Why are the results of running the code before and after different
Have you searched existing issues? 🔎
- [x] I have searched and found no existing issues
Desribe the bug
The number of topics obtained from bertopic running in November 2024 does not match the recent number of topics, and my code has not changed at all
Reproduction
from bertopic import BERTopic
BERTopic Version
0.16.4
Have you read this?
I have read about the setting of the random_date parameter, random_state=0
Could you share your full code? What you shared doesn't help me understand where you set that parameter, how you set it, which environment you are using, etc.
Also, did you update anything in your environment? Any changes (including dependencies, environments, OS) is likely to affect this.

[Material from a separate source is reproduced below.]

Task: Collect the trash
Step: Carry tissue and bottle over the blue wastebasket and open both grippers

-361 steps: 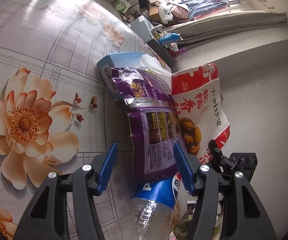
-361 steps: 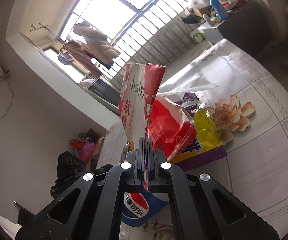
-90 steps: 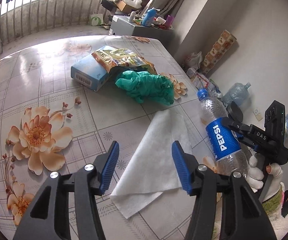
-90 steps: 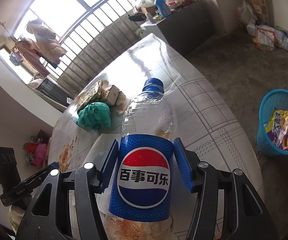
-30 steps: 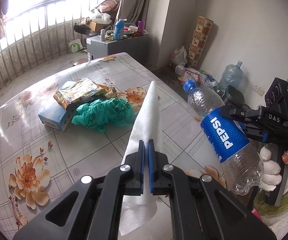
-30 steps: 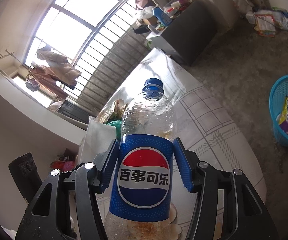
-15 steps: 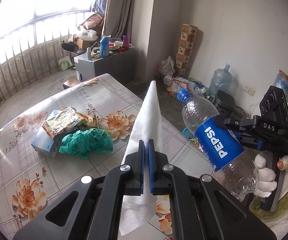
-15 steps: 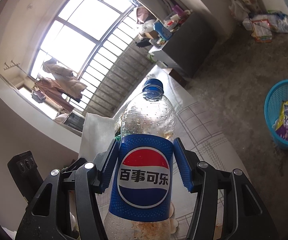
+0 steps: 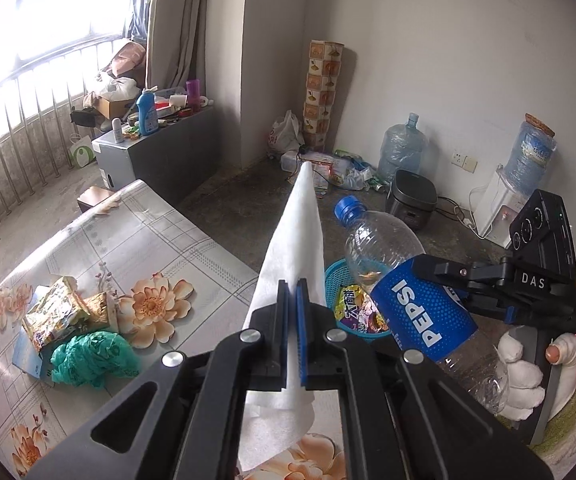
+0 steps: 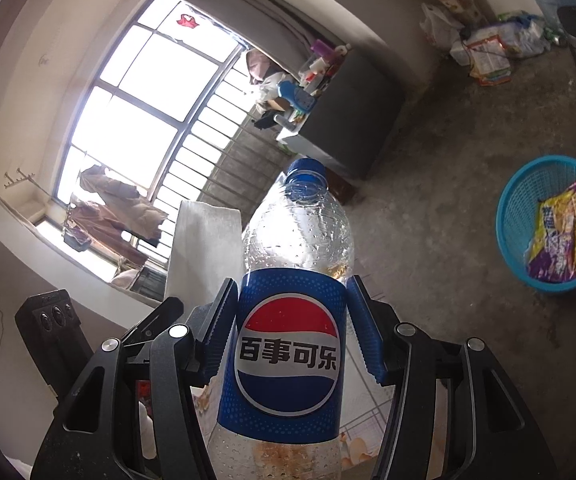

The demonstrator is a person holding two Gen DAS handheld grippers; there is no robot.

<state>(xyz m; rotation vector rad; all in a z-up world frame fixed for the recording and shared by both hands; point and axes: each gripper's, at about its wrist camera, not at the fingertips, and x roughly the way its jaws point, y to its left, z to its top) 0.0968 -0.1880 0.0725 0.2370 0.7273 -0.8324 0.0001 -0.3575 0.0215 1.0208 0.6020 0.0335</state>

I haven't tampered with any code, nor have I changed the operating system. I will send you my complete analysis code
import pandas as pd from bertopic import BERTopic from sentence_transformers import SentenceTransformer import matplotlib.pyplot as plt from matplotlib import rcParams import numpy as np import os from bertopic.vectorizers import ClassTfidfTransformer from bertopic.representation import MaximalMarginalRelevance from umap import UMAP from hdbscan import HDBSCAN import datamapplot pd.set_option('display.max_rows', 20) data=pd.read_csv("data/data_sentences_clean.csv") timestamps=data["year"].tolist() sentences=data["Segmented_Sentence"].tolist() model_name =r'D:\big_models\acge_text_embedding' if not model_name: raise ValueError("模型名称不能为空。") try: transformer_model = SentenceTransformer(model_name) print("模型加载成功!") except Exception as e: print(f"模型加载失败: {e}") exit() embeddings=np.load("embeddings/embeddings.npy") umap_model=UMAP( n_neighbors=40, n_components=15,#太低信息丢失,太高之后又难以聚类 min_dist=0.0, metric='cosine', #prediction_data=True, random_state=0 ) hdbscan_model = HDBSCAN( min_cluster_size=250, min_samples=16,) ctfidf_model=ClassTfidfTransformer(reduce_frequent_words=True) representation_model = MaximalMarginalRelevance(diversity=0.5) try: topic_model = BERTopic(embedding_model=transformer_model, min_topic_size=3, top_n_words=25, verbose=True, umap_model=umap_model, hdbscan_model=hdbscan_model, ctfidf_model=ctfidf_model, representation_model=representation_model, ) topics,probs= topic_model.fit_transform(sentences,embeddings=embeddings) #df['Topic'] = topics except Exception as e: print(f"BERTopic 处理失败: {e}") exit() topic_model.get_topic_info()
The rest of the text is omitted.